• ASSIGNMENT:
Give again, word for word, each line below starting at the one that contains "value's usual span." and ending at the one that contains "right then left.".

• RECORDED INFORMATION:
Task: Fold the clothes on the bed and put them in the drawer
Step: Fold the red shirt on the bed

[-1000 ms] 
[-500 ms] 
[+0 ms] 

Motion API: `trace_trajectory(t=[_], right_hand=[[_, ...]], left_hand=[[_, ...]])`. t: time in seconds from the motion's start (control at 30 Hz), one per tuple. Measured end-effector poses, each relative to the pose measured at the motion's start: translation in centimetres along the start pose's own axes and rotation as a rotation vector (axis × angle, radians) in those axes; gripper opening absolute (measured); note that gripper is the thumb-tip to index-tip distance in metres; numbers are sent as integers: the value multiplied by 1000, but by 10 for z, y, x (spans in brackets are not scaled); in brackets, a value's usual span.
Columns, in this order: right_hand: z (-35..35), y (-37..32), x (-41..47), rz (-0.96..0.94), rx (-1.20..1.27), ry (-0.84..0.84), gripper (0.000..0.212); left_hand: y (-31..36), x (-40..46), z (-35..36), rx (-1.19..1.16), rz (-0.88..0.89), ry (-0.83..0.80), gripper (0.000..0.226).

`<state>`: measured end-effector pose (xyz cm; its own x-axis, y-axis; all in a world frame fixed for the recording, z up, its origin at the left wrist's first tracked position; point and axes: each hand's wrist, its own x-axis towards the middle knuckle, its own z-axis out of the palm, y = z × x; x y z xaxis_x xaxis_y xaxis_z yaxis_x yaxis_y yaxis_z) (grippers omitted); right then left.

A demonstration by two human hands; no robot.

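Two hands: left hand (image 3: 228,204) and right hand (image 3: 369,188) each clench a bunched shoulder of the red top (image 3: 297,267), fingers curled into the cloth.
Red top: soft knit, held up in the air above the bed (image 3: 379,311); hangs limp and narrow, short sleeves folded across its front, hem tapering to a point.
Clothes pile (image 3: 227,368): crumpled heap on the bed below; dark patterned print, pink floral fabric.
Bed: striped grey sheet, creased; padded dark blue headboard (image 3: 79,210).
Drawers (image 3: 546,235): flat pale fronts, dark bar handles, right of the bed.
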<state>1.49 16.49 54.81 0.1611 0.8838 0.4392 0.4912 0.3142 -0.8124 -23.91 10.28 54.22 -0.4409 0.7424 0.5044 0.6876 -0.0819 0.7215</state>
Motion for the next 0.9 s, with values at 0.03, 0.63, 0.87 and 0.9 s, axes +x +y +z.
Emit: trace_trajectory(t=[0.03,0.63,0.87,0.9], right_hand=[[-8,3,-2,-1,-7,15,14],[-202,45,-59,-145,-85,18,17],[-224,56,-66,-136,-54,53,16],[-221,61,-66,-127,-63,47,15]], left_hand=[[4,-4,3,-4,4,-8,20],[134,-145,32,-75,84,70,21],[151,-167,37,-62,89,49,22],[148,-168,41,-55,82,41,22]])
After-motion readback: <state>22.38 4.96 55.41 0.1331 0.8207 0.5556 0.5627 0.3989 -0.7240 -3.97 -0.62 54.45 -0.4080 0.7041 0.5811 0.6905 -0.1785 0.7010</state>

• RESULT OF THE EXERCISE:
Motion API: `trace_trajectory(t=[_], right_hand=[[_, ...]], left_hand=[[_, ...]])`. t: time in seconds from the motion's start (control at 30 Hz), one per tuple. Measured end-effector poses, each relative to the pose measured at the motion's start: translation in centimetres along the start pose's own axes and rotation as a rotation vector (axis × angle, radians) in those axes; gripper opening absolute (measured); note that gripper is the thumb-tip to index-tip distance in metres; numbers are sent as integers: the value multiplied by 1000, but by 10 for z, y, x (spans in brackets are not scaled); in brackets, a value's usual span.
Columns, in this order: right_hand: z (-35..35), y (-37..32), x (-41..47), rz (-0.96..0.94), rx (-1.20..1.27), ry (-0.84..0.84), gripper (0.000..0.212); left_hand: y (-31..36), x (-40..46), z (-35..36), rx (-1.19..1.16), rz (-0.88..0.89), ry (-0.83..0.80), gripper (0.000..0.226).

`<state>`: measured end-effector pose (xyz cm; its own x-axis, y-axis; all in a world frame fixed for the recording, z up, its origin at the left wrist's first tracked position; point and axes: each hand's wrist, its own x-axis towards the middle knuckle, its own z-axis out of the palm, y = z × x; x y z xaxis_x xaxis_y xaxis_z yaxis_x yaxis_y yaxis_z) (grippers omitted); right then left.

There's nothing else to the answer.